→ Task statement
From the first line to the last, print the listing exactly.

→ Data excerpt
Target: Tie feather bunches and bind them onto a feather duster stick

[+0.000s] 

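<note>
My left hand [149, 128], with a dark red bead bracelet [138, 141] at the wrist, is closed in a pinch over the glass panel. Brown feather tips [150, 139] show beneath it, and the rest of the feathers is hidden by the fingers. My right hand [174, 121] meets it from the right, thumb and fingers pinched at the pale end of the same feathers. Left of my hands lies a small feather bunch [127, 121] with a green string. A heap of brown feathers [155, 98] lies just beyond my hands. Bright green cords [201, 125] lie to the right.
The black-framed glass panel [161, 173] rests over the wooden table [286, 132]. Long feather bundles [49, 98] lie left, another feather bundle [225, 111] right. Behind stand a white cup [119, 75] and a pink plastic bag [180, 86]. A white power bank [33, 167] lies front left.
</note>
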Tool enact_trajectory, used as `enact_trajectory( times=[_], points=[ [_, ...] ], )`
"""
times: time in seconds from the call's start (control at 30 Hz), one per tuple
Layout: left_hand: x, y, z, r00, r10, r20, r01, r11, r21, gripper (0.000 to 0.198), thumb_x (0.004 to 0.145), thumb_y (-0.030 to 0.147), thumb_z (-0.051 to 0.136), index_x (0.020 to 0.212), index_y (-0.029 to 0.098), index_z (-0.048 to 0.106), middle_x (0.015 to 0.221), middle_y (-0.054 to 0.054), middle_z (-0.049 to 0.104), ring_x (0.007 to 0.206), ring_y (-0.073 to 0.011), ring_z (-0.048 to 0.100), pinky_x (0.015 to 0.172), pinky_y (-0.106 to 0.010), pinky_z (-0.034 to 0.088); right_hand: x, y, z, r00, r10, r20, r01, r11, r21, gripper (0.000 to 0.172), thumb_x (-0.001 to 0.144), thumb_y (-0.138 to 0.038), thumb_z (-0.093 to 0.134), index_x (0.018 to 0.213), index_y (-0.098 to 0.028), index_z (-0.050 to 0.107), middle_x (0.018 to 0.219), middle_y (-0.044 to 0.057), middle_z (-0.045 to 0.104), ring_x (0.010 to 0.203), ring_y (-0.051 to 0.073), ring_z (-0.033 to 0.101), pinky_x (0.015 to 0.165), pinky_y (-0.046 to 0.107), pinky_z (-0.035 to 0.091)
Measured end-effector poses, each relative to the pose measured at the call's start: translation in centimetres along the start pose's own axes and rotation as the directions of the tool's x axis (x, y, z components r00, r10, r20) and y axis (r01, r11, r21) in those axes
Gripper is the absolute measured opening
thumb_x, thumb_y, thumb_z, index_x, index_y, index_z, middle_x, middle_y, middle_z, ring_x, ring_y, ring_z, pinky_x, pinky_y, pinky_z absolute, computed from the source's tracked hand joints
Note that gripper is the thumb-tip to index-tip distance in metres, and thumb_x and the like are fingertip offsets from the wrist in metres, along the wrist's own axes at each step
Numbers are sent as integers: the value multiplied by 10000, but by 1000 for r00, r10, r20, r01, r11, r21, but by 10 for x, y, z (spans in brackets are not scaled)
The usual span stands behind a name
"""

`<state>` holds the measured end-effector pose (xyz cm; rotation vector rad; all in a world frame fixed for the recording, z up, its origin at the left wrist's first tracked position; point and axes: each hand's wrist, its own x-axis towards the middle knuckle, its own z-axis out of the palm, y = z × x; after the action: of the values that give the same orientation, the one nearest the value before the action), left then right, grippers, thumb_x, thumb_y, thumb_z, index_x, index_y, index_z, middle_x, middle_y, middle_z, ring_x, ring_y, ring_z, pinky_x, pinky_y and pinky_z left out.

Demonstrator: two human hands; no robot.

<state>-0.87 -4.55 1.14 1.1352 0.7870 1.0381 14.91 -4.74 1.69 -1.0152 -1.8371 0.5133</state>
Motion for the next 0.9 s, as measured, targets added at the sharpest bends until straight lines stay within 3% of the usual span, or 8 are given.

→ Answer area
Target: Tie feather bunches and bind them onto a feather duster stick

[+0.000s] 

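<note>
My left hand [149, 128], with a dark red bead bracelet [138, 141] at the wrist, is closed in a pinch over the glass panel. Brown feather tips [150, 139] show beneath it, and the rest of the feathers is hidden by the fingers. My right hand [174, 121] meets it from the right, thumb and fingers pinched at the pale end of the same feathers. Left of my hands lies a small feather bunch [127, 121] with a green string. A heap of brown feathers [155, 98] lies just beyond my hands. Bright green cords [201, 125] lie to the right.
The black-framed glass panel [161, 173] rests over the wooden table [286, 132]. Long feather bundles [49, 98] lie left, another feather bundle [225, 111] right. Behind stand a white cup [119, 75] and a pink plastic bag [180, 86]. A white power bank [33, 167] lies front left.
</note>
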Tool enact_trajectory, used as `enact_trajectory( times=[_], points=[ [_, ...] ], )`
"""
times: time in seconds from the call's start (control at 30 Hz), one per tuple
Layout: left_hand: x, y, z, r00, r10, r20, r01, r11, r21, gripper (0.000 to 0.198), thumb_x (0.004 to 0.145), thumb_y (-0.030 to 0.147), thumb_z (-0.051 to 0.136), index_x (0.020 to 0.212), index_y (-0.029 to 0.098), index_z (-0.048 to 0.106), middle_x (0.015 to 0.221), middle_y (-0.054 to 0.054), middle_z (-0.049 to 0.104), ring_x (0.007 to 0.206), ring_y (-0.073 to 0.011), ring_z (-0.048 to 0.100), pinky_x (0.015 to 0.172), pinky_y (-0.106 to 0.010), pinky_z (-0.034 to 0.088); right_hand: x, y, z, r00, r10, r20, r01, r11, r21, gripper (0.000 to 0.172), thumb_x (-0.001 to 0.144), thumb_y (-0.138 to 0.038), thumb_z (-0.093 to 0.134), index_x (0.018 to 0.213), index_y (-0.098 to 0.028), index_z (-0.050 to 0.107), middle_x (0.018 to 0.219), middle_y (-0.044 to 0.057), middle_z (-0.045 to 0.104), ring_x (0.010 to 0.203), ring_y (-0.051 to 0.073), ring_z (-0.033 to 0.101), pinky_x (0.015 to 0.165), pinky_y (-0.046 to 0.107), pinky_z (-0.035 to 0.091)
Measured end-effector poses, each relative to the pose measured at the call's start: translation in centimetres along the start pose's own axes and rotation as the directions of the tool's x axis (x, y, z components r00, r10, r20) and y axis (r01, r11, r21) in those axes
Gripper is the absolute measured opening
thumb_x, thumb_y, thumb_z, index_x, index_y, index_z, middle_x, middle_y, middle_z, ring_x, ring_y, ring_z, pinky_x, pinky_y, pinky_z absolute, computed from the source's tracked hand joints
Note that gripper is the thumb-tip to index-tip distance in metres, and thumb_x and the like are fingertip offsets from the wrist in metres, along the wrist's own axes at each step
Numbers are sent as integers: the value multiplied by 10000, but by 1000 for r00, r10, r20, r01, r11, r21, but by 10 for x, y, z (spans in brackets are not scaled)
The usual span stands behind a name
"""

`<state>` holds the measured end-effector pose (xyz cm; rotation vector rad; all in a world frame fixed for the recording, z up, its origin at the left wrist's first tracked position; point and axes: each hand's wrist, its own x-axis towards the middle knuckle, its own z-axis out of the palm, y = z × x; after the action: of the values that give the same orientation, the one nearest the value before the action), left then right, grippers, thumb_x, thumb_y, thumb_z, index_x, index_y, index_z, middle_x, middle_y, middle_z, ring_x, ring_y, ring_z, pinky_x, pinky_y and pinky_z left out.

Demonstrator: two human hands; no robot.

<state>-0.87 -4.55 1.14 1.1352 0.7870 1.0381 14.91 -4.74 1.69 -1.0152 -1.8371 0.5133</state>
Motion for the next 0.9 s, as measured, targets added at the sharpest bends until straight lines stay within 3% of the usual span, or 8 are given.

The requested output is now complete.